Collections

A common misconception about litigation is the notion that a plaintiff wins a lawsuit for damages and walks out of trial with a check in their pocket.  It may be that simple, if the defendant has the money and is willing to pay.  However, it frequently is not, because the defendant either cannot pay, or has their money tied up in assets they do not want to liquidate (real property, stocks, and the like), or the defendant is simply stubborn and refuses to pay unless you make them.

If, for whatever reason, the defendant does not pay the judgment when do, recovering money for the plaintiff can be quite complicated.  Below is a very high-level summary of the options available to a plaintiff collecting on a judgment, and some of the potential barriers to doing so.

Perhaps the simplest means of recovering damages is a procedure called “garnishment,” where the plaintiff garnishes money of the defendant’s held by a third party such as a bank or employer.  See Chapter 6.27 RCW.  By doing so, money in the account up to the value of the judgment can be set aside to pay the plaintiff.  The defendant’s wages can also be garnished on an ongoing basis by applying the garnishment procedure against an employer:  essentially the plaintiff takes some or all of the defendant’s paycheck as the money is earned.  See RCW 6.27.010(1).  However, after the plaintiff garnishes defendant’s money, the defendant then has an opportunity to challenge garnishment of his account and/or wages (more on this later).  If the defendant does so, the plaintiff has to spend yet more attorney fees to prove that garnishment is appropriate before the money is finally turned over to the plaintiff.

If the plaintiff wants to recover some or all of the judgment from real property (land or a house) owned by the defendant, this gets even more complicated.  The plaintiff can place a lien on the real property, essentially preserving the plaintiff’s place in line to recover proceeds from the sale if the property is ever sold.  However, there will commonly be others already in line before the plaintiff.  The most familiar example will be if the defendant has a mortgage on a house or other real property.  The mortgagee is typically first in line to recover the proceeds from the sale.  The defendant may have used the real property as collateral for other loans, or there may have been other plaintiffs who already placed a lien on the property.  They will also have priority to recover proceeds from the sale.  The proceeds are distributed on a “first-come first-served” basis.  If the proceeds from sale of the property are depleted by paying a mortgagee or other creditor with higher priority, the plaintiff walks away with nothing, even though he spent money obtaining a lien on the property.  

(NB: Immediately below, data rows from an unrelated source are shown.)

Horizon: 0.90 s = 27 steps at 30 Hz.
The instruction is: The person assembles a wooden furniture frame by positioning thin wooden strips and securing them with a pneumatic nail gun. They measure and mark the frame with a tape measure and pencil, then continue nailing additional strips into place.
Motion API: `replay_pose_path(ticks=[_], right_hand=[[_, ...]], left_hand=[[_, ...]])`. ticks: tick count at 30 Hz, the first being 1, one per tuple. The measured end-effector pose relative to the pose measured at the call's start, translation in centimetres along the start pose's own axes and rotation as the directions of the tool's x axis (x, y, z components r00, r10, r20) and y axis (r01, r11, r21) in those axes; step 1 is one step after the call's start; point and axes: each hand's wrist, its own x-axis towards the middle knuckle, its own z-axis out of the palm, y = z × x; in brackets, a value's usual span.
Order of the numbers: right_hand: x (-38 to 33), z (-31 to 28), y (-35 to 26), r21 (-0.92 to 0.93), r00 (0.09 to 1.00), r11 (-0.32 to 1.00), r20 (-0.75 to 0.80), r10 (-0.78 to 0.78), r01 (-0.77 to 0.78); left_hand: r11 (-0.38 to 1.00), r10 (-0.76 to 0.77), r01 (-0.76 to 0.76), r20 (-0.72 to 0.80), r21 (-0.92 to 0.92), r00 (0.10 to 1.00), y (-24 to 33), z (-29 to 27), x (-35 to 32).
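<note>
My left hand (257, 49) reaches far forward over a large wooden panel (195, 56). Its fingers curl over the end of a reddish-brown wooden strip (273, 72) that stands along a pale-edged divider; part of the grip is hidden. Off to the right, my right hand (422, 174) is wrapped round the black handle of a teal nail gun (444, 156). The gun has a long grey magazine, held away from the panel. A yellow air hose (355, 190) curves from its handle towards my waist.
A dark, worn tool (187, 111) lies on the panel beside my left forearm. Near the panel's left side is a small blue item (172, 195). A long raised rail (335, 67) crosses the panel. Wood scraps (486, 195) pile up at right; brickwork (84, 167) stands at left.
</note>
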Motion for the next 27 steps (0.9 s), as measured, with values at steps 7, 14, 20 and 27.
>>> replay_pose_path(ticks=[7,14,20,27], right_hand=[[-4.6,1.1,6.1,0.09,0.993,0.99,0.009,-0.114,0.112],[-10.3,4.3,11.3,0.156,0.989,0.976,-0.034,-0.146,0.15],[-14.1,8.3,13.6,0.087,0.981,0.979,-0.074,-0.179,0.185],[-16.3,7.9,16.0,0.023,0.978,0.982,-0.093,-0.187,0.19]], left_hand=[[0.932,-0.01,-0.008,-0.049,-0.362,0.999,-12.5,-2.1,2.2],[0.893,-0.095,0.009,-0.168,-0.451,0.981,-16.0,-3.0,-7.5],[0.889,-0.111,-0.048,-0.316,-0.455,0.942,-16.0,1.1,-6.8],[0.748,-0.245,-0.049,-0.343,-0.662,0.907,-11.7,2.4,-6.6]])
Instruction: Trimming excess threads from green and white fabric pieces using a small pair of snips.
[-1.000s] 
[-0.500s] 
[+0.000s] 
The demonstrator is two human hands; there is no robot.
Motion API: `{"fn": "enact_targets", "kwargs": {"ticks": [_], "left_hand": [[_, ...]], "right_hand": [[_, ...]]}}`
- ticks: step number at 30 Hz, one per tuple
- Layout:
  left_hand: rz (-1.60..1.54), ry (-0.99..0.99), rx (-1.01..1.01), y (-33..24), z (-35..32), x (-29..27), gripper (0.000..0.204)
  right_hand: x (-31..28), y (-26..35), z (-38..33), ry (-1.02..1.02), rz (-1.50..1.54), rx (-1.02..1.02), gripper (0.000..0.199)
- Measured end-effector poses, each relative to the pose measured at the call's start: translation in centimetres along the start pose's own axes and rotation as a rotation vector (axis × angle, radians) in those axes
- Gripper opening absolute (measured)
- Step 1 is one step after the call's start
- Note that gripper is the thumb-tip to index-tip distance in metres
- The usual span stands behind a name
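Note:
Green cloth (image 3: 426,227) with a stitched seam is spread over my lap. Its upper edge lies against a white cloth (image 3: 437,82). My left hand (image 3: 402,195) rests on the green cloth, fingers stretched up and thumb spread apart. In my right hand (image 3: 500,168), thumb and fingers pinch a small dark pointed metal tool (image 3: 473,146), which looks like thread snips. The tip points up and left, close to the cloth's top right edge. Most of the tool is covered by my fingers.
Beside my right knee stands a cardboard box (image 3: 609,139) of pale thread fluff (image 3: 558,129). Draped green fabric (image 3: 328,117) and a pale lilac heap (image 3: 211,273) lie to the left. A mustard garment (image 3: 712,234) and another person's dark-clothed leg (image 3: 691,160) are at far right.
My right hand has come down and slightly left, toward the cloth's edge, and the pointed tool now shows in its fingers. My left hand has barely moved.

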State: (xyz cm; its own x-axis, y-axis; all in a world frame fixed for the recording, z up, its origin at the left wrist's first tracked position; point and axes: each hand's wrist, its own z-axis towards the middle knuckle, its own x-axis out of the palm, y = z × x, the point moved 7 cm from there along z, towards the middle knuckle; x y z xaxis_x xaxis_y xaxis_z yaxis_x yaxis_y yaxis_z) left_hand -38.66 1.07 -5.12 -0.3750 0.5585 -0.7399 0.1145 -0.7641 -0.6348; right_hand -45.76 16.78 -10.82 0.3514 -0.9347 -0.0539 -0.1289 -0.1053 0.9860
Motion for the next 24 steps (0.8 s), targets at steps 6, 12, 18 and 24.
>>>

This is further complicated because having a lien simply gives you the right to recover proceeds from the sale of the property when it is sold.  The property could be sold on the day the plaintiff puts a lien on it, or ten years later, or never.  The plaintiff can speed this process up by foreclosing on the property.  However, this is yet another expensive litigation process that the defendant may oppose.

If the plaintiff wants to recover personal property, the plaintiff generally has to have a writ of execution issued to the sheriff, who will do the actual collecting. The sheriff will usually require the plaintiff to purchase an indemnity bond for twice the value of the personal property to be collected.  See RCW 36.28.050.  This is to pay for any lawsuits against the sheriff if seizing the personal property turns out to have been improper.  

Other factors can complicate matters even further.  Collecting assets located in another state adds a layer of complication to the process.  Locating and collecting assets located in another country is significantly more complicated and expensive, and in some countries it is virtually impossible.

Furthermore, some of the defendant’s assets may be exempt from the collections process.  Generally speaking, $125,000 of the value of residential property is exempt from collections under the homestead exemption.  Chapter 6.13 RCW.  

Very generally speaking, significant amounts of the defendant’s tangible personal property may be exempt from collection, including tens of thousands of dollars in furs, jewelry, ornaments, books and electronic media, household goods, appliances and furniture, home and yard equipment, and motor vehicles, among other things.  See RCW 6.15.010.  And other miscellaneous statutory protections may apply (militia uniforms and equipment, RCW 38.40.080, and property held in trust, RCW 6.32.250, as just a few examples).  

A certain amount of a defendant’s earnings are exempt from garnishment.  RCW 6.27.150.  There are many other statutory exemptions that may apply.  See, e.g., RCW 50.40.020 (unemployment compensation), RCW 74.08.210 (public assistance benefits), RCW 48.18.410 (many life insurance policies).  

Unsurprisingly, the process of collecting on a judgment can get quite expensive.  And the default rule for collections is the same as the rule for litigation:  each side is responsible for their own attorney fees, regardless of who prevails.  Even if an exception applies and the plaintiff is entitled to attorney fees for collections, the plaintiff has to collect those attorney fees in the same manner that the plaintiff collected the judgment itself.  It is a very real possibility that the plaintiff will go through all of this effort and not end up with enough money to pay all of the judgment and attorney fees incurred, either because the defendant doesn’t have the money, or it is too well hidden.

In short, winning in litigation is only half the battle.  If the defendant does not have a lot of money, or it is well hidden, the plaintiff can end up with a pyrrhic victory with nothing but litigation debt to show for it.